Does Money Matter for U.S. Inflation? Evidence from Bayesian VARs
March 1, 2008
Disclaimer: This Working Paper should not be reported as representing the views of the IMF.The views expressed in this Working Paper are those of the author(s) and do not necessarily represent those of the IMF or IMF policy. Working Papers describe research in progress by the author(s) and are published to elicit comments and to further debate
Summary
We use Bayesian estimation techniques to investigate whether money growth Granger-causes inflation in the United States.
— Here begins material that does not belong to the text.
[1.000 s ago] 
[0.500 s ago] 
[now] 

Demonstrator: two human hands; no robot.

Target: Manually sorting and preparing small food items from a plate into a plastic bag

We test for Granger-causality out-of-sample and find, perhaps surprisingly given recent theoretical arguments, that including money growth in simple VAR models of inflation does systematically improve out-of-sample forecasting accuracy. This holds for a long forecasting sample 1960-2005, as well for more recent subperiods, including the Volcker and Greenspan eras. However, the contribution of money to inflation forecasting accuracy is quantitatively limited and tends to be smaller in recent subperiods, in particular in models that also include information on real GDP growth and interest rates.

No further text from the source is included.